## WHAT IS REQUIRED
Line by line, retype the data exactly as it is given.

*** DATASET SECTION ***

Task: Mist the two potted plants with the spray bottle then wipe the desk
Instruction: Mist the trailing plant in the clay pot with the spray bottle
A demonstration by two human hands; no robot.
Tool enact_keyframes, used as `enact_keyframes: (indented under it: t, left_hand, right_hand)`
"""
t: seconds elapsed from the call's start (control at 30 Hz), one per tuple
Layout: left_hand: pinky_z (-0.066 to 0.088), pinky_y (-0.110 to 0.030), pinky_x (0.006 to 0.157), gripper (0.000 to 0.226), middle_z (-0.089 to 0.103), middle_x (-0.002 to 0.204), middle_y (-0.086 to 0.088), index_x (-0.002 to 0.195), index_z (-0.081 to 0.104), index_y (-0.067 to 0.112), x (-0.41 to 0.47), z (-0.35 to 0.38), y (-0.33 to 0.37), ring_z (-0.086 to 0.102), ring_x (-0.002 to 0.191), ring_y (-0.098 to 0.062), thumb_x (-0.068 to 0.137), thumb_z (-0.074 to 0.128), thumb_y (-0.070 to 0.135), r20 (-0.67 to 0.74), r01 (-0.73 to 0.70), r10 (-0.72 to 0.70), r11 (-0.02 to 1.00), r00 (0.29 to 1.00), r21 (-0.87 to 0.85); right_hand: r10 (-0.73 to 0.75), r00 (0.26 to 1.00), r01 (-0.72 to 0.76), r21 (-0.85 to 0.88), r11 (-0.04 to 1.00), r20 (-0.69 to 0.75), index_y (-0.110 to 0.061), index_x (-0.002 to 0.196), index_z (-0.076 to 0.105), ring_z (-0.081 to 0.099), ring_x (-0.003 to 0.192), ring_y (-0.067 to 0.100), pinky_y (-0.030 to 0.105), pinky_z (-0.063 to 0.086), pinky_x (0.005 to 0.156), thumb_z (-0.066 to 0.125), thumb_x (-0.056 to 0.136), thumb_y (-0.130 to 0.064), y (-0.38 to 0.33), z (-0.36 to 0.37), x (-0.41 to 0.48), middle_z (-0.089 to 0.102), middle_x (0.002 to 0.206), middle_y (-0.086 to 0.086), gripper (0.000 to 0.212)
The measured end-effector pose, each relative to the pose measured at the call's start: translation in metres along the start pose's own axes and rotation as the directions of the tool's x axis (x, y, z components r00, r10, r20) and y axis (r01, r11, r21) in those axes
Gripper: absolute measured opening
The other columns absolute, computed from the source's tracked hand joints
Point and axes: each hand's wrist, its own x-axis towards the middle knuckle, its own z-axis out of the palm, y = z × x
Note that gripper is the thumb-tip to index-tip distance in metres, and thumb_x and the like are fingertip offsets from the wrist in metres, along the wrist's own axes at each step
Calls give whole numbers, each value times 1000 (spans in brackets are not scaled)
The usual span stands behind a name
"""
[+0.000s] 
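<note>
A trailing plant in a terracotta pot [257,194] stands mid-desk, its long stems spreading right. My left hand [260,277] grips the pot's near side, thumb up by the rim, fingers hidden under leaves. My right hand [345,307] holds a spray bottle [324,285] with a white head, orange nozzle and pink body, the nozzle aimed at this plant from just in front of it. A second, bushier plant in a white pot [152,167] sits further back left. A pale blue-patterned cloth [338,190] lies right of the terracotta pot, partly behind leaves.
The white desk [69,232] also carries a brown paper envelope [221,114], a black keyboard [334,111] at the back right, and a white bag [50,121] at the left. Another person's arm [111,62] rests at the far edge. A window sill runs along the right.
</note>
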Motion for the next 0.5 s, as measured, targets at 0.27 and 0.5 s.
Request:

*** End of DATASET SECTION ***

## TASK RESULT
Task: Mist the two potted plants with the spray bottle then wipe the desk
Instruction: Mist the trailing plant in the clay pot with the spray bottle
A demonstration by two human hands; no robot.
Tool enact_keyframes, used as `enact_keyframes: (indented under it: t, left_hand, right_hand)`
"""
t: seconds elapsed from the call's start (control at 30 Hz), one per tuple
Layout: left_hand: pinky_z (-0.066 to 0.088), pinky_y (-0.110 to 0.030), pinky_x (0.006 to 0.157), gripper (0.000 to 0.226), middle_z (-0.089 to 0.103), middle_x (-0.002 to 0.204), middle_y (-0.086 to 0.088), index_x (-0.002 to 0.195), index_z (-0.081 to 0.104), index_y (-0.067 to 0.112), x (-0.41 to 0.47), z (-0.35 to 0.38), y (-0.33 to 0.37), ring_z (-0.086 to 0.102), ring_x (-0.002 to 0.191), ring_y (-0.098 to 0.062), thumb_x (-0.068 to 0.137), thumb_z (-0.074 to 0.128), thumb_y (-0.070 to 0.135), r20 (-0.67 to 0.74), r01 (-0.73 to 0.70), r10 (-0.72 to 0.70), r11 (-0.02 to 1.00), r00 (0.29 to 1.00), r21 (-0.87 to 0.85); right_hand: r10 (-0.73 to 0.75), r00 (0.26 to 1.00), r01 (-0.72 to 0.76), r21 (-0.85 to 0.88), r11 (-0.04 to 1.00), r20 (-0.69 to 0.75), index_y (-0.110 to 0.061), index_x (-0.002 to 0.196), index_z (-0.076 to 0.105), ring_z (-0.081 to 0.099), ring_x (-0.003 to 0.192), ring_y (-0.067 to 0.100), pinky_y (-0.030 to 0.105), pinky_z (-0.063 to 0.086), pinky_x (0.005 to 0.156), thumb_z (-0.066 to 0.125), thumb_x (-0.056 to 0.136), thumb_y (-0.130 to 0.064), y (-0.38 to 0.33), z (-0.36 to 0.37), x (-0.41 to 0.48), middle_z (-0.089 to 0.102), middle_x (0.002 to 0.206), middle_y (-0.086 to 0.086), gripper (0.000 to 0.212)
The measured end-effector pose, each relative to the pose measured at the call's start: translation in metres along the start pose's own axes and rotation as the directions of the tool's x axis (x, y, z components r00, r10, r20) and y axis (r01, r11, r21) in those axes
Gripper: absolute measured opening
The other columns absolute, computed from the source's tracked hand joints
Point and axes: each hand's wrist, its own x-axis towards the middle knuckle, its own z-axis out of the palm, y = z × x
Note that gripper is the thumb-tip to index-tip distance in metres, and thumb_x and the like are fingertip offsets from the wrist in metres, along the wrist's own axes at each step
Calls give whole numbers, each value times 1000 (spans in brackets are not scaled)
The usual span stands behind a name
"""
[+0.000s] 
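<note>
A trailing plant in a terracotta pot [257,194] stands mid-desk, its long stems spreading right. My left hand [260,277] grips the pot's near side, thumb up by the rim, fingers hidden under leaves. My right hand [345,307] holds a spray bottle [324,285] with a white head, orange nozzle and pink body, the nozzle aimed at this plant from just in front of it. A second, bushier plant in a white pot [152,167] sits further back left. A pale blue-patterned cloth [338,190] lies right of the terracotta pot, partly behind leaves.
The white desk [69,232] also carries a brown paper envelope [221,114], a black keyboard [334,111] at the back right, and a white bag [50,121] at the left. Another person's arm [111,62] rests at the far edge. A window sill runs along the right.
</note>
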Motion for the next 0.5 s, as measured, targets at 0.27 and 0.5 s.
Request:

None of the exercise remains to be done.